While now known mainly for his genre work, De Jongh's principal area of activity was portraiture. He started out painting portraits in the more traditional Dutch style characterised by its formal depiction of the sitters. He likely trained in this style with his teacher Anthonie Palamedesz. who had studied it himself under his presumed master Michiel Jansz. van Mierevelt.

De Jongh's later works reflect a development in the mid-17th-century Dutch Republic towards a more opulent style and a greater plasticity of handling of which the Amsterdam painter Bartholomeus van der Helst was the principal proponent. He experimented with various innovations in portraiture in this period, both in his use of space and light effects as well as by paying more attention to the psychological expression of his sitters. This approach in his works had a significant influence on the young Pieter de Hooch. An example of a portrait from his later period is the Portrait of a boy, full-length, with a dog of 1648 (At Christie's (London) on 2 December 2008, lot 3) depicting a boy wearing a rich silken doublet and skirt. The modelling of the brushwork in this work is fluid and confident.
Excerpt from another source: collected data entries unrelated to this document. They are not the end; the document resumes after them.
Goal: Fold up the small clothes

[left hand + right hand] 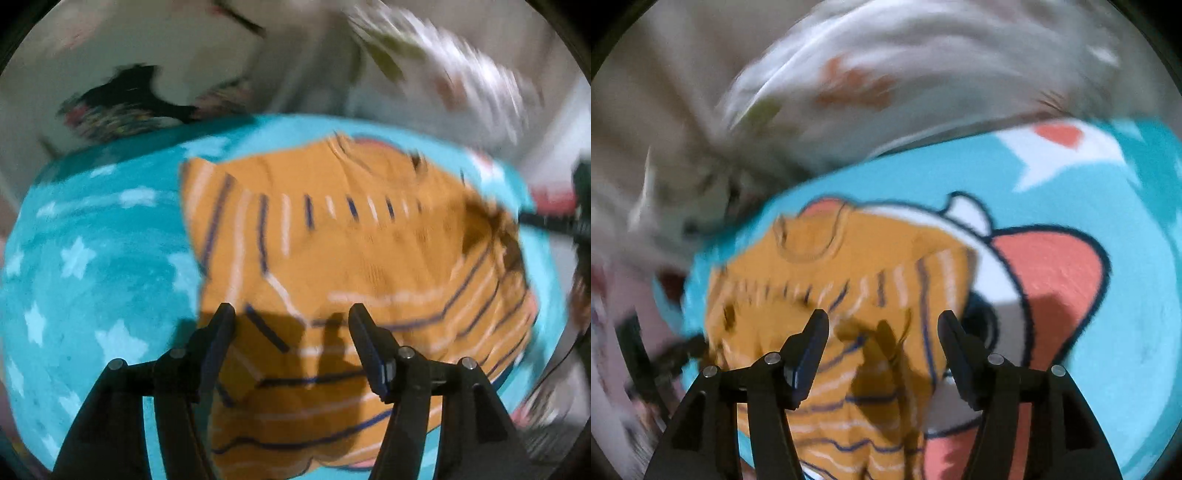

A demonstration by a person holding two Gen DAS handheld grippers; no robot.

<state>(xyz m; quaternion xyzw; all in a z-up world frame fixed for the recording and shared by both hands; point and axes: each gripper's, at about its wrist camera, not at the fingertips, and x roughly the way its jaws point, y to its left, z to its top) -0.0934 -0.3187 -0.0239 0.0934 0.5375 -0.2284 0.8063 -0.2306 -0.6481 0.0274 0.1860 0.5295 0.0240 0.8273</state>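
Observation:
An orange knit sweater with white and navy stripes lies spread on a turquoise blanket with pale stars. My left gripper is open and empty, hovering just above the sweater's near edge. In the right wrist view the same sweater lies rumpled with its round collar toward the far side. My right gripper is open and empty above the sweater's striped sleeve. The right gripper also shows at the right edge of the left wrist view. Both views are motion-blurred.
The blanket carries a large cartoon print in white and coral. A heap of pale printed cloth lies beyond the blanket. A dark patterned garment lies on the light surface at the far left.

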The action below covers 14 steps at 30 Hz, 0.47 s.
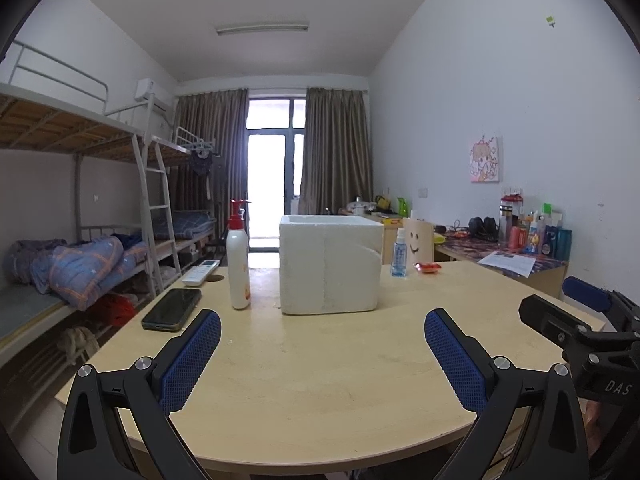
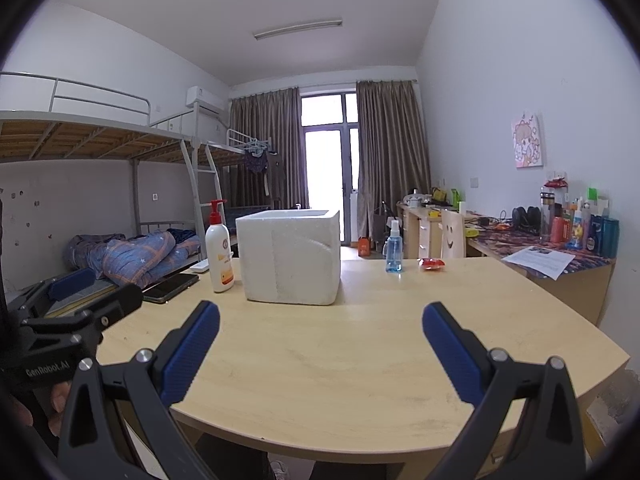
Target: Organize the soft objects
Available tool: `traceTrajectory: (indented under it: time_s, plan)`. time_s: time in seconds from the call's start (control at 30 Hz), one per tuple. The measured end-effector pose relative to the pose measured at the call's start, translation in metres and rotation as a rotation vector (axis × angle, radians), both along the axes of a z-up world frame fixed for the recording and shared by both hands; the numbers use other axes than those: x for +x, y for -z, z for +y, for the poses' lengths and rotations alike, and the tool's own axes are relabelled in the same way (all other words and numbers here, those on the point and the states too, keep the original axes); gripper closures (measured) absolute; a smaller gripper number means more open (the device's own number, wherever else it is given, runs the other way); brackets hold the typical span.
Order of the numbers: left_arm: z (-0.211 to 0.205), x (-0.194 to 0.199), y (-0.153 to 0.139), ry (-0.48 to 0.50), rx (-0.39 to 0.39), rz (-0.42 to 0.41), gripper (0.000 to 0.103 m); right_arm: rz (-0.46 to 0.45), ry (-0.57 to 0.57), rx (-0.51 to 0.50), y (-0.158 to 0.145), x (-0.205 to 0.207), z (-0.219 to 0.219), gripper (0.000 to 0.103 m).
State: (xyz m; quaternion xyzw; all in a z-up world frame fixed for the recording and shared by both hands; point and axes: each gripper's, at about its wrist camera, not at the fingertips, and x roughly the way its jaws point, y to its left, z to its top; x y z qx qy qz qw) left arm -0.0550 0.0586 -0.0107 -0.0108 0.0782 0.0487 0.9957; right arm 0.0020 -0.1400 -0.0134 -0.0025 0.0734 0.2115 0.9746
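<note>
Nearest the lens, the left gripper (image 1: 322, 354) hangs over the near edge of the pale wooden tabletop (image 1: 320, 392) with its blue-padded fingers (image 1: 188, 364) spread wide apart and nothing between them; the right gripper (image 2: 320, 352) is held the same way just beside it, jaws apart and empty. Further in on the left, a dark phone (image 1: 172, 310) lies flat on the tabletop, with a white remote (image 1: 201, 272) beyond it near the far left edge. A white lotion bottle (image 1: 238, 268) with a red pump stands upright just left of a white foam box (image 1: 330, 264), which sits around the middle of the tabletop with its top open; its inside is hidden from both views. To the right and further back stand a small blue spray bottle (image 1: 399, 254) and, near it, a small red packet (image 1: 428, 267) lying flat. Beyond the tabletop, bunk beds (image 1: 80, 128) line the left wall, with a rolled blue quilt (image 1: 86, 270) on the lower bunk.
</note>
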Motion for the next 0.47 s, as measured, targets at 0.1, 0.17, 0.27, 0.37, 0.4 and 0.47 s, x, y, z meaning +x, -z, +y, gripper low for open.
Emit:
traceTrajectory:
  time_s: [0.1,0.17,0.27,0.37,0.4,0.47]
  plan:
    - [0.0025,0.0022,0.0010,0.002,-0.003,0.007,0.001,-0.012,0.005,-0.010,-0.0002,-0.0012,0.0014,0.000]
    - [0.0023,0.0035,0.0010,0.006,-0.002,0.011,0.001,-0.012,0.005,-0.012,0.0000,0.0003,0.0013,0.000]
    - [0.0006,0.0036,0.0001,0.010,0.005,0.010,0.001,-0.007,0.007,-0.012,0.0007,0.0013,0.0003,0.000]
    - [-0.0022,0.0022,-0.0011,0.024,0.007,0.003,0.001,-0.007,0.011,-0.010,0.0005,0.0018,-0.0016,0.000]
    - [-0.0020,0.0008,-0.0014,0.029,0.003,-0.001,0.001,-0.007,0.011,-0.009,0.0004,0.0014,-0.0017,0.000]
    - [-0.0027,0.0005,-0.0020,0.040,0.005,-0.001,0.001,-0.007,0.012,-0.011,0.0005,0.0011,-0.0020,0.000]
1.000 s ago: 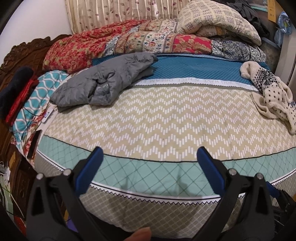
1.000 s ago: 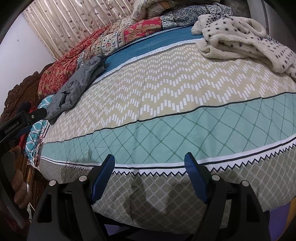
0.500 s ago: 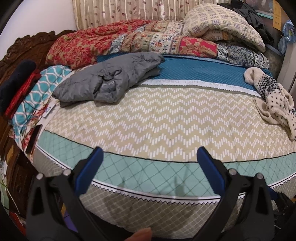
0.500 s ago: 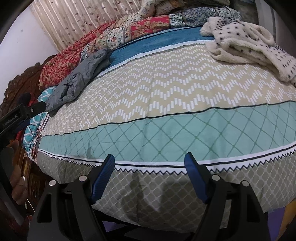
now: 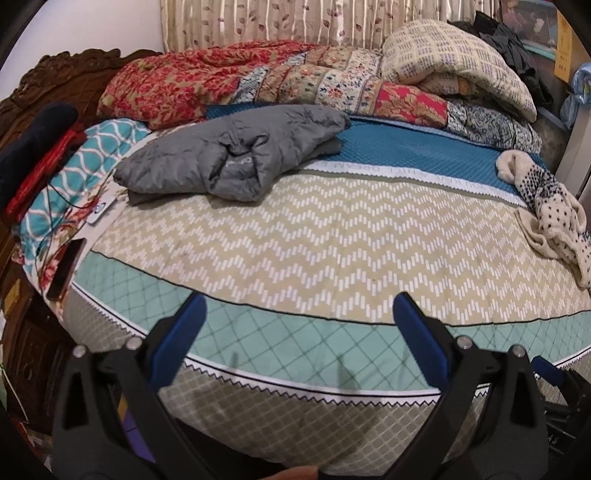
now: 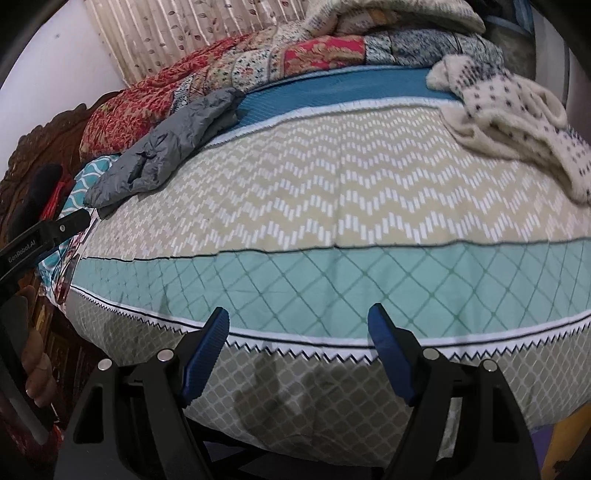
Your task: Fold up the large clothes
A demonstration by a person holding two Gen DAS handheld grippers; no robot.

The portrait shows three typical elements of his portraiture: the restricted palette used for the sitter, the careful delineation and representation of the features and the inclusion of a dog. In the latter he shows a knowledge of van Dyck’s portraits.

He painted a schuttersstuk (a group portrait of officers of the civil guard) of Rotterdam. Houbraken saw the work in the target practice hall of the schutterij in the 18th century. The current location of the work is unknown.